By James Keaveney (james.keaveney@durham.ac.uk)
In this tutorial, we show two commonly used data processing techniques. The first is a moving-average smoothing routine, and the second is a data-binning routine. We then give an example script to show the differences between the two.
Let's set up the python environments and import everything we'll need later on:
In [1]:
%matplotlib inline
from IPython.display import display
from numpy import array,append,arange,zeros,exp,sin,random,std
from pylab import plot,show,figure,clf
We first define our moving average smoothing. It is based on a triangular weighting function of a specified width. For convenience, the output array is the same length as the input, but the smoothing is only applied over N - 2n data points (removing n from each end of the array), where N is the length of the data array and n is the width of the smoothing window.
In [2]:
def smooth_triangle(data,npts):
""" performs moving average smoothing with a triangular weighting.

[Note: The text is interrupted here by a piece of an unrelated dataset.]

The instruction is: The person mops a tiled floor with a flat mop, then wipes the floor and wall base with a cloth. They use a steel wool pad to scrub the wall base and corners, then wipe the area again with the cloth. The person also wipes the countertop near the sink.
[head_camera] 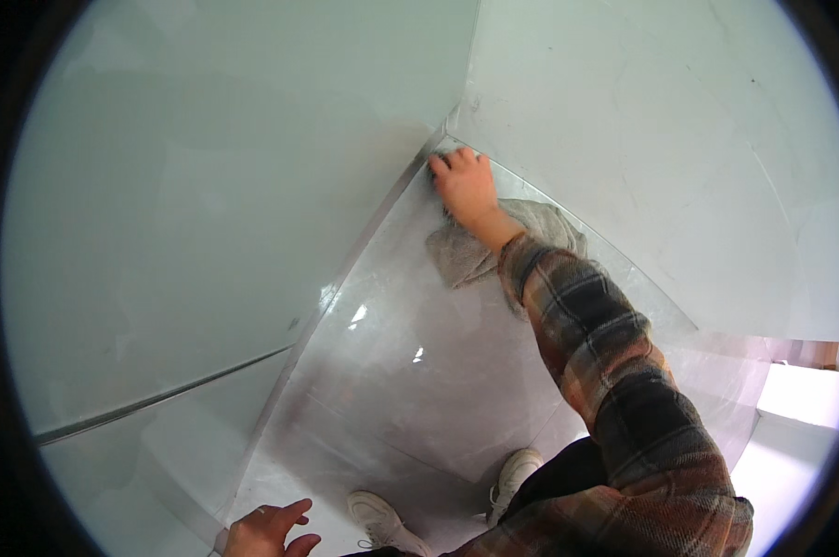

Effective length of smoothed array is shorter by 'npts' points.
Inputs data: 1D array or list
Outputs: smoothed: 1D array
"""
# if not an array already, make it an array
data = array(data)
# define triangular weighting - twice the length of npts
# [::-1] means reverse order
triangle = array(range(npts) + [npts] + range(npts)[::-1]) + 1
smoothed=[]
for i in range(0,len(data)-len(triangle)):
point=data[i:i+len(triangle)]*triangle
smoothed.append(sum(point)/sum(triangle))
j = len(data)-len(smoothed)
# add half of j (rounded) data points back on to the smoothed array at either end
# slightly different for odd and even array length
if j%2==1:
for i in range(0,(j-1)/2):
smoothed.append(data[-1-(j-1)/2+i])
smoothed.insert(0,data[(j-1)/2-i])
smoothed.append(data[-1])
else:
for i in range(0,j/2):
smoothed.append(data[-1-i])
smoothed.insert(0,data[i])
return array(smoothed)
Binning data is useful where the initial data size is very large. The output from this function is smaller by a specified factor n, which also removes some noise since every n data points are averaged into one.
In [3]:
def bin_data(x,y,blength):
""" Takes 2 arrays x and y and bins them into groups of blength.
blength must be odd, if not it's made odd.
Inputs: x, y: 1D lists or numpy arrays
Outputs: xout, yout, yerrout: 1D numpy arrays
"""
# convert to arrays if necessary
x = array(x)
y = array(y)
# check oddness
if blength % 2 == 0:
blength += 1
nobins = len(x)/blength
xmid = (blength-1)/2
xbinmax = nobins*blength - xmid
xout,yout,yerrout = [],[],[]
for i in range(int(xmid),int(xbinmax),int(blength)):
xmin = i-int(xmid)
xmax = i+int(xmid)
xout.append(sum(x[xmin:xmax+1])/blength)
yout.append(sum(y[xmin:xmax+1])/blength)
yerrout.append(std(y[xmin:xmax+1]))
return array(xout),array(yout),array(yerrout)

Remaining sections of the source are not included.